- **The task**:
Could you write out, exactly, every line from the top of the data through the line holding "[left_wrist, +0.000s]"? Omit the pictures.

- **Raw data**:

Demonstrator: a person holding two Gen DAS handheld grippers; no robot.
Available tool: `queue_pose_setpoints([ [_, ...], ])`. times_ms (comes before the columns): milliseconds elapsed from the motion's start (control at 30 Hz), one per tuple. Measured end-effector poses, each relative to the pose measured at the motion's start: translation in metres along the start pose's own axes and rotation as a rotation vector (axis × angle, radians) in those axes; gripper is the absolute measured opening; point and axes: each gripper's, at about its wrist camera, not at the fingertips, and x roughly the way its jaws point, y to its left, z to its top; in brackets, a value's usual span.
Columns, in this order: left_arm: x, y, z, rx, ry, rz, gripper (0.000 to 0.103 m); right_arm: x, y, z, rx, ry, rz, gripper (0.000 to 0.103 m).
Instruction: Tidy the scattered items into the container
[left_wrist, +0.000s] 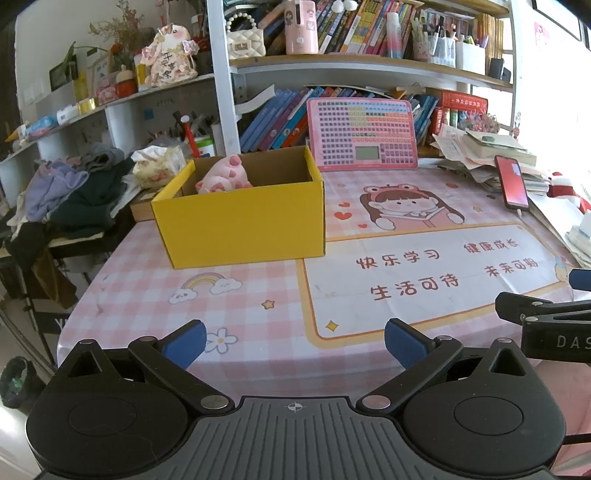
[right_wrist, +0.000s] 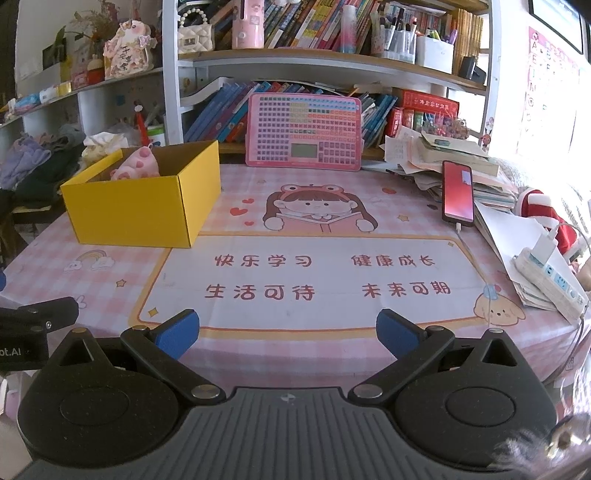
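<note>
A pink plush toy (left_wrist: 223, 176) lies inside the yellow cardboard box (left_wrist: 240, 218), tucked against its left wall, with its long axis running up and to the right in the left wrist view and one paw-like end raised above the rim. In the right wrist view the toy (right_wrist: 137, 164) and box (right_wrist: 140, 206) sit in the upper left of the frame. The box rests on the pink checked table mat (left_wrist: 258, 306), its long side facing the cameras. Both tools are well apart from it, low in their frames. The left gripper (left_wrist: 293, 343) has its blue pads spread wide with nothing between them; the right gripper (right_wrist: 288, 334) is likewise spread and empty. A red phone (right_wrist: 458, 194) leans on papers at the right.
</note>
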Motion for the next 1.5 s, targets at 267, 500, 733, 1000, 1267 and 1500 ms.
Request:
queue_pose_setpoints([
  [267, -0.0021, -0.0022, -0.0005, -0.011, -0.007, 0.006, 0.103, -0.0008, -0.0005, -0.0002, -0.009, -0.004, 0.007, 0.103],
  [500, -0.0025, -0.002, -0.0008, -0.011, -0.003, 0.007, 0.103, 0.0005, -0.0021, -0.0004, -0.012, 0.004, 0.011, 0.103],
  [733, -0.0016, -0.0023, -0.0005, -0.009, 0.001, 0.002, 0.103, 0.0018, -0.0031, -0.0012, -0.015, 0.008, 0.012, 0.103],
  [1000, -0.0005, -0.0018, -0.0005, -0.01, 0.005, 0.001, 0.103, 0.0028, -0.0029, -0.0011, -0.019, 0.008, 0.015, 0.103],
  [1267, 0.0008, 0.0018, 0.0, -0.02, 0.008, 0.004, 0.103, 0.0037, 0.0002, 0.0009, -0.029, 0.008, 0.017, 0.103],
  [1500, 0.0013, 0.002, 0.0008, -0.014, 0.004, 0.002, 0.103, 0.0039, 0.0006, 0.0008, -0.029, 0.007, 0.016, 0.103],
])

- **Written reply**:
Demonstrator: a person holding two Gen DAS handheld grippers; no robot.
Available tool: `queue_pose_setpoints([ [_, ...], ])`. times_ms (comes before the columns): milliseconds elapsed from the motion's start (control at 30 Hz), one per tuple. Measured end-effector poses, each relative to the pose measured at the motion's start: translation in metres along the start pose's own axes and rotation as a rotation vector (axis × angle, radians) in those axes; gripper is the absolute measured opening; point and axes: each gripper's, at about its wrist camera, not at the fingertips, and x roughly the way its jaws point, y to its left, z to its top; in brackets, a value's usual span.
Columns, in this order: left_arm: x, y, z, rx, ry, rz, gripper (0.000 to 0.103 m); right_arm: x, y, z, rx, ry, rz, gripper (0.000 to 0.103 m).
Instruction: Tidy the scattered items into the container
[left_wrist, +0.000s] 

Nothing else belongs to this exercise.